» Instructions for the task
What is needed is an exact copy of the lines from the one containing "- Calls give" through the last line of the records below, with no pictures.

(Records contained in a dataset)
Content starts
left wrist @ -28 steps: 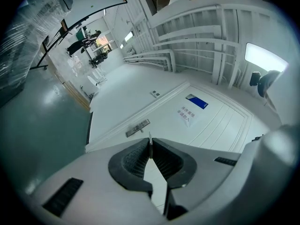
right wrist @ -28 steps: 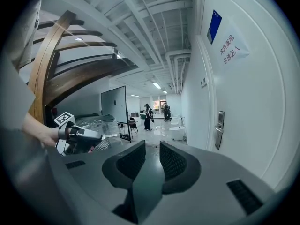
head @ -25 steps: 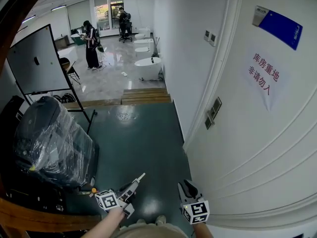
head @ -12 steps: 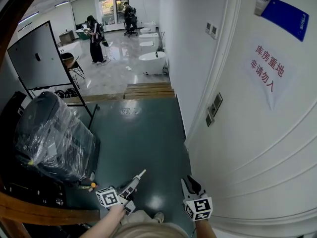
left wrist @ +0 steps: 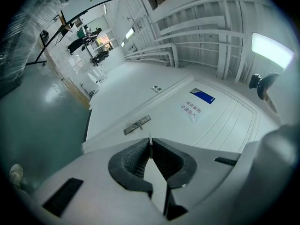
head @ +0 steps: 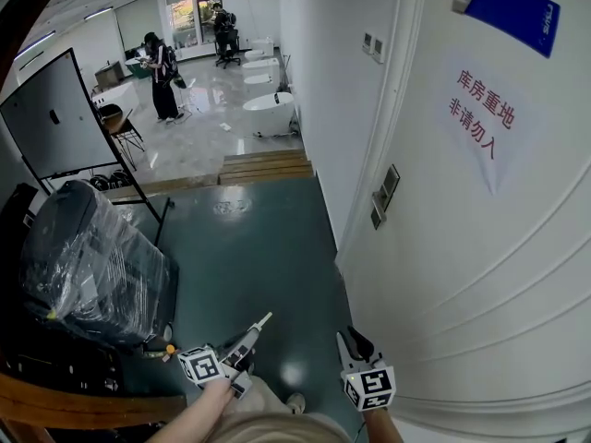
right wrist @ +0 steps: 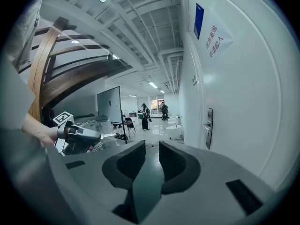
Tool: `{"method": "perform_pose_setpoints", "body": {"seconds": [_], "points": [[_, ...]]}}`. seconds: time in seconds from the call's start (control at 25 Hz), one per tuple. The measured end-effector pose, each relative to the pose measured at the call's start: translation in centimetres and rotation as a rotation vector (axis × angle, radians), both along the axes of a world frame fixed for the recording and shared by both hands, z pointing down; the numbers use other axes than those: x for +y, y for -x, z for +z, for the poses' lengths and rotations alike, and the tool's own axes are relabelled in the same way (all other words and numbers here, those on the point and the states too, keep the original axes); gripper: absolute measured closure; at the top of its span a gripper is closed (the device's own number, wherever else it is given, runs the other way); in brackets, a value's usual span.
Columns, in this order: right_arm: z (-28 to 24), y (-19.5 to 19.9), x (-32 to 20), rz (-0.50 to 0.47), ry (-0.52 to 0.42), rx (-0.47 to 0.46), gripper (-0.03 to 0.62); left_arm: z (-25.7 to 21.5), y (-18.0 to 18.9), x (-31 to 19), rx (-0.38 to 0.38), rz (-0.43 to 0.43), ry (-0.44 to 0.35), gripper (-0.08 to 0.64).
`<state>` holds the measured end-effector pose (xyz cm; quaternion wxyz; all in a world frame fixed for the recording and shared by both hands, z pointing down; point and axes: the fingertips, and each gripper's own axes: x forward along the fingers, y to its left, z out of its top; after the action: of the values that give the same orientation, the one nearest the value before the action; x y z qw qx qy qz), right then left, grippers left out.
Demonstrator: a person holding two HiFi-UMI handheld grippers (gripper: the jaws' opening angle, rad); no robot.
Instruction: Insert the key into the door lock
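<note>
My left gripper [head: 251, 333] is low in the head view, shut on a thin silver key [head: 263, 320] that pokes out ahead of its tips. In the left gripper view the key [left wrist: 149, 143] shows edge-on between the closed pads, pointing toward the door lock [left wrist: 137, 124]. This metal lock plate [head: 384, 195] sits on the edge of the white door [head: 480, 275], well ahead of both grippers. My right gripper [head: 349, 340] hangs close to the door; in its own view the right gripper [right wrist: 152, 146] stands open and empty, with the lock [right wrist: 209, 127] at right.
A plastic-wrapped dark bundle [head: 88, 257] and a whiteboard on a stand [head: 55, 113] stand at left. A wooden rail [head: 74, 404] crosses the bottom left. Wooden steps [head: 263, 166] lead to a far room with white tubs [head: 268, 113] and two people [head: 162, 77].
The head view has shifted along the door: the lock plate and door sign now sit further left. Both grippers keep about the same low places, the left still shut on the key.
</note>
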<state>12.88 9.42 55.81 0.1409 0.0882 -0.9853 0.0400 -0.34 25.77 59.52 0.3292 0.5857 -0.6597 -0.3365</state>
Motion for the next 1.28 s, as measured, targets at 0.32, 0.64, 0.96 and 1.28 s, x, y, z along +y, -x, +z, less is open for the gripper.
{"method": "perform_pose_setpoints", "body": {"seconds": [0.32, 0.64, 0.96, 1.28], "points": [[0.5, 1.3, -0.3, 0.056, 0.012, 0.018, 0.5, 0.3, 2.4, -1.2, 0.018, 0.058, 0.005, 0.528], [0.6, 4.9, -0.5, 0.102, 0.024, 0.031, 0.5, -0.1, 7.8, -2.4, 0.017, 0.092, 0.007, 0.528], [0.6, 9.9, -1.1, 0.132, 0.017, 0.038, 0.5, -0.3, 12.8, -4.1, 0.028, 0.139, -0.021, 0.528], [0.2, 16.1, -1.7, 0.141, -0.003, 0.046, 0.5, -0.3, 17.9, -5.0, 0.048, 0.177, -0.045, 0.528]]}}
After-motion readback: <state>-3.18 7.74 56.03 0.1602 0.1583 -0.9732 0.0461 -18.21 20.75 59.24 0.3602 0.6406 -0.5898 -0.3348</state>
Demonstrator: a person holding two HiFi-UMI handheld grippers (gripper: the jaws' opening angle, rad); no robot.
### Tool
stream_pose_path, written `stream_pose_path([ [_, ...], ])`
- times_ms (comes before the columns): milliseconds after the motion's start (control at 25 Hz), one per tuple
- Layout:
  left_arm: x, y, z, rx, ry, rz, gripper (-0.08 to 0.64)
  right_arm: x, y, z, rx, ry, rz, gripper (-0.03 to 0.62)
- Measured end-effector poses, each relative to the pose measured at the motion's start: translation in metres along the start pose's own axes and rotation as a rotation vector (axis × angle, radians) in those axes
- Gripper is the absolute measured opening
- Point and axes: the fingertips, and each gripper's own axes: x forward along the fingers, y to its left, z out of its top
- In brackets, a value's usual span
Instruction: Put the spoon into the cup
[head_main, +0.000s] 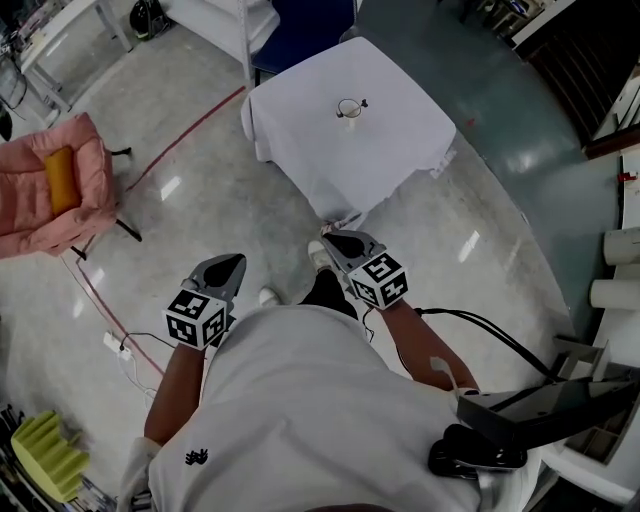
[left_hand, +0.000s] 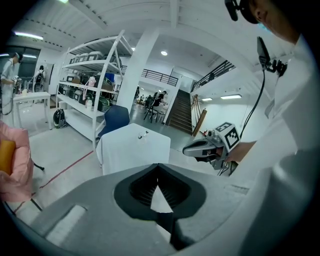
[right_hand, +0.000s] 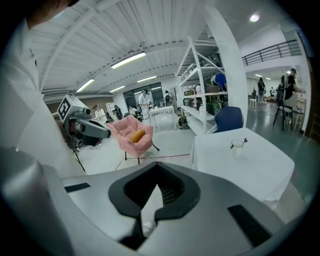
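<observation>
A clear cup (head_main: 348, 110) stands in the middle of a table draped in white cloth (head_main: 400, 150), with the spoon (head_main: 360, 103) resting in it, handle over the rim. Both grippers hang close to the person's body, well short of the table. My left gripper (head_main: 232, 260) is shut and holds nothing, and my right gripper (head_main: 335, 240) is likewise shut and bare. The left gripper view has the cup (left_hand: 144, 134) far beyond the left gripper (left_hand: 158, 166), with the right gripper (left_hand: 187, 149) alongside. The right gripper view shows the cup (right_hand: 237, 147) past the right gripper (right_hand: 158, 165).
A pink armchair (head_main: 50, 190) with an orange cushion stands on the floor at left. A blue chair (head_main: 300, 30) and white shelving (left_hand: 90, 85) sit behind the table. Red tape (head_main: 190, 135) crosses the floor; cables (head_main: 120, 350) and yellow-green foam (head_main: 45, 450) lie near left.
</observation>
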Motion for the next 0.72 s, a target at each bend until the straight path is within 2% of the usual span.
stream_pose_path([
  [320,-0.019,-0.001,-0.021,-0.013,-0.005,-0.016,0.011,0.009,0.043,0.002,-0.090,0.019,0.030,0.008],
  [720,-0.032,0.010,-0.029,-0.026,0.010,0.025,0.011,0.020,0.054,-0.001,-0.083,0.024,0.066,0.008],
])
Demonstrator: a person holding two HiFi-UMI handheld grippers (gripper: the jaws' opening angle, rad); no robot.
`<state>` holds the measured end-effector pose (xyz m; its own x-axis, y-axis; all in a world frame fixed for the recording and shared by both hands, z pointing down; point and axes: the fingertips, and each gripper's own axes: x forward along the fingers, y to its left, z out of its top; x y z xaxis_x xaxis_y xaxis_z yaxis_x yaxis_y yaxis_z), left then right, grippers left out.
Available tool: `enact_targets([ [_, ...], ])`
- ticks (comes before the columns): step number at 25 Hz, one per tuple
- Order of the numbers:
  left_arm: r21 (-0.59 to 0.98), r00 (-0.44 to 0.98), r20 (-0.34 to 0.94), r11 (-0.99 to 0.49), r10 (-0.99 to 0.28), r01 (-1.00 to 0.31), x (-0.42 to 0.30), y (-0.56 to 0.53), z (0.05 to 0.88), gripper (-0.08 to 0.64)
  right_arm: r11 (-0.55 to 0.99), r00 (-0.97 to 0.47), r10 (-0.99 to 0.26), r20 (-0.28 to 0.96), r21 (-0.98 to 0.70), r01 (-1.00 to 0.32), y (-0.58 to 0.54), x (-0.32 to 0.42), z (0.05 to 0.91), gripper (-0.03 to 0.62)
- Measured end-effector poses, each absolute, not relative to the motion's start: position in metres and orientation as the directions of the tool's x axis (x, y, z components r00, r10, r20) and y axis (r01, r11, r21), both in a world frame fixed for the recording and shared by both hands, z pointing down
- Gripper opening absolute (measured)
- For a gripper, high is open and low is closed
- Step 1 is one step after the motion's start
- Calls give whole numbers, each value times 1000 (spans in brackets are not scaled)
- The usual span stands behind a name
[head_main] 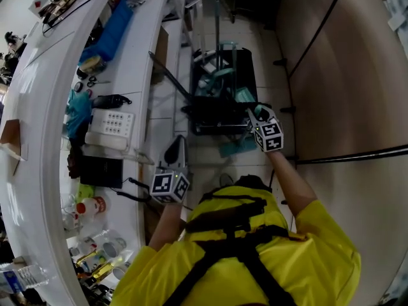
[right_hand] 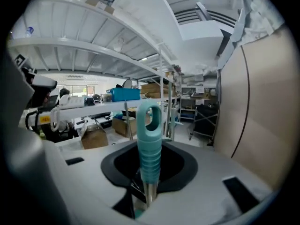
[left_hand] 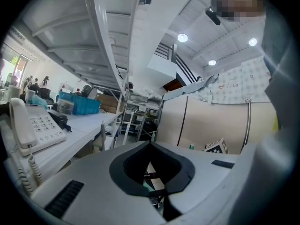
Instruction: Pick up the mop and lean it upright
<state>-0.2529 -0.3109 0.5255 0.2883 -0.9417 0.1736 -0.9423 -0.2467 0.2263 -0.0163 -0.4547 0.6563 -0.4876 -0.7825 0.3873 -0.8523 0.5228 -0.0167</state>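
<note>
The mop's ribbed teal handle (right_hand: pixel 150 139), with a hanging loop on top, stands upright on its metal pole (right_hand: pixel 149 195) between the jaws of my right gripper (right_hand: pixel 149 184), which is shut on it. In the head view the right gripper (head_main: pixel 262 121) is held out ahead at the right, beside the beige partition, and the teal mop head (head_main: pixel 234 147) lies on the floor below it. My left gripper (head_main: pixel 178 146) hangs lower at the left, by the bench edge, jaws together and empty. Nothing sits in its opening (left_hand: pixel 152 172) in the left gripper view.
A long white bench (head_main: pixel 44 107) runs along the left, carrying a white phone (head_main: pixel 111 127), a blue bin (head_main: pixel 108 34) and clutter. A black cart (head_main: pixel 223 104) stands straight ahead. The beige partition wall (head_main: pixel 344 75) with cables closes the right side.
</note>
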Motion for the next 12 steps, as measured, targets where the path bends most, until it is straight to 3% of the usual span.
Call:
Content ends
» Expected answer
- Calls give whole numbers, each value times 1000 (spans in brackets are not scaled)
- The usual span stands behind a name
[head_main] 
[right_hand] 
[left_hand] 
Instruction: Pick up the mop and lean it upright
<state>-0.2529 -0.3109 0.5255 0.2883 -0.9417 0.1736 -0.9423 -0.2467 0.2263 -0.0163 -0.4547 0.6563 -0.4876 -0.7825 0.3873 -0.8523 0.5228 -0.0167</state>
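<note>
The mop's ribbed teal handle (right_hand: pixel 150 139), with a hanging loop on top, stands upright on its metal pole (right_hand: pixel 149 195) between the jaws of my right gripper (right_hand: pixel 149 184), which is shut on it. In the head view the right gripper (head_main: pixel 262 121) is held out ahead at the right, beside the beige partition, and the teal mop head (head_main: pixel 234 147) lies on the floor below it. My left gripper (head_main: pixel 178 146) hangs lower at the left, by the bench edge, jaws together and empty. Nothing sits in its opening (left_hand: pixel 152 172) in the left gripper view.
A long white bench (head_main: pixel 44 107) runs along the left, carrying a white phone (head_main: pixel 111 127), a blue bin (head_main: pixel 108 34) and clutter. A black cart (head_main: pixel 223 104) stands straight ahead. The beige partition wall (head_main: pixel 344 75) with cables closes the right side.
</note>
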Motion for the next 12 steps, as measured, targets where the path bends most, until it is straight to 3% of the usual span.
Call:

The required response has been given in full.